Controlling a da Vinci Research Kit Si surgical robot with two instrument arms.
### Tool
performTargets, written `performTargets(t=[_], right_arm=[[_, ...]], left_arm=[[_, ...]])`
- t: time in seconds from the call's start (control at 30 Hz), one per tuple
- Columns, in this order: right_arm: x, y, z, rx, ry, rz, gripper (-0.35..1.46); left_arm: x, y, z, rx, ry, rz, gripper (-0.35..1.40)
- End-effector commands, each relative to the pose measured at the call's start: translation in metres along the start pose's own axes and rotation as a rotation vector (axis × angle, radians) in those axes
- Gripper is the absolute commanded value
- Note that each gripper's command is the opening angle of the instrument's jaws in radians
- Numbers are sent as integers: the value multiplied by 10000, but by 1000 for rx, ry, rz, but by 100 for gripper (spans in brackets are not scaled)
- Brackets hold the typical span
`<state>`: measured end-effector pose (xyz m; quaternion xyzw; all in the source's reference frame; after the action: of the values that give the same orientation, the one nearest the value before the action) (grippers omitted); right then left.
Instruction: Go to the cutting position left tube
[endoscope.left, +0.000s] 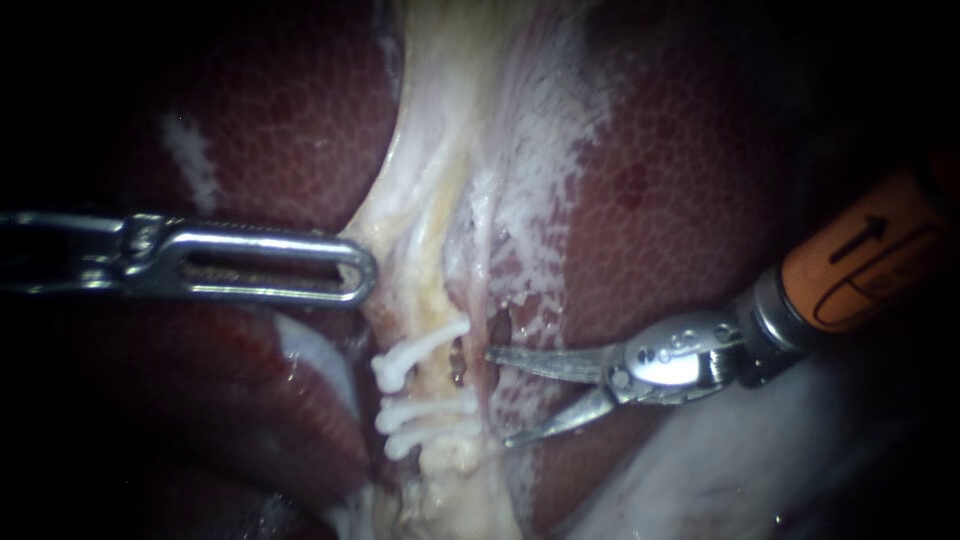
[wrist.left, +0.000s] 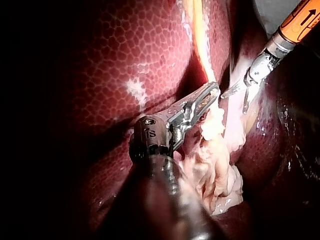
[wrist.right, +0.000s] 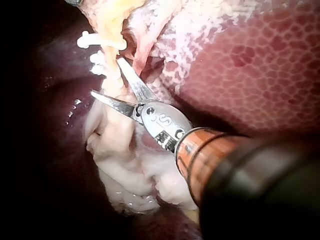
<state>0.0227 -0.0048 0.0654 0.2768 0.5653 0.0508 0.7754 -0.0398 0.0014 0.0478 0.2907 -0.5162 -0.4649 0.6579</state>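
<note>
The left tube (endoscope.left: 438, 383) is lying in the pale band of tissue (endoscope.left: 440, 200) between the lobes of the liver (endoscope.left: 680, 200). It is being crossed by white clips: an upper clip (endoscope.left: 420, 350) and a lower pair (endoscope.left: 425, 422) set close together. The edge of the pale band is apparently being grasped by the clenched jaws of the left instrument (endoscope.left: 360, 275), and the band is being drawn taut toward that side.

The right instrument (endoscope.left: 500, 395) is being presented with its curved blades parted and nothing gripped. In the endoscope view the blade tips are lying just beside the clip ends. In the right wrist view the tube seems to be sitting in the mouth of the blades (wrist.right: 105, 76); which of the two holds cannot be settled.

The approach is judged to be nearly complete. To finish it well, the open blades are best being carried across the tube at the gap between the upper clip and the lower pair. Both tips should be showing past its far side, and no clip, liver surface or neighbouring strand should be taken in. Steady tension from the left instrument is being relied on throughout. Closing belongs to a separate step.
</note>
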Motion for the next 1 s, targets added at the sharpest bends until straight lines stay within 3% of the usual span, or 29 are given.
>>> performTargets(t=[0.03, 0.6, 1.0], right_arm=[[1, 1, 2, 1, -7, 0, 139], [7, 12, 10, 44, -137, 7, 126], [10, 23, 7, 53, -162, -14, 123]], left_arm=[[0, 0, 0, 0, 0, 0, -35], [0, -2, 0, -1, 0, 0, -35], [0, -4, 0, -2, -1, 0, -35]])
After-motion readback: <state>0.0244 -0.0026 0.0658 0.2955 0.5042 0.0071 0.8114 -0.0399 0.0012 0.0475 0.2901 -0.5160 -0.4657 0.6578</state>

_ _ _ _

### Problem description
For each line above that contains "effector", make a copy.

### Solved problem
- End-effector commands, each relative to the pose measured at the call's start: translation in metres along the start pose's own axes and rotation as a rotation vector (axis × angle, radians) in those axes
`<state>`: measured end-effector pose (xyz m; quaternion xyzw; all in the source's reference frame; after the action: of the values that give the same orientation, the one nearest the value before the action) (grippers omitted); right then left.

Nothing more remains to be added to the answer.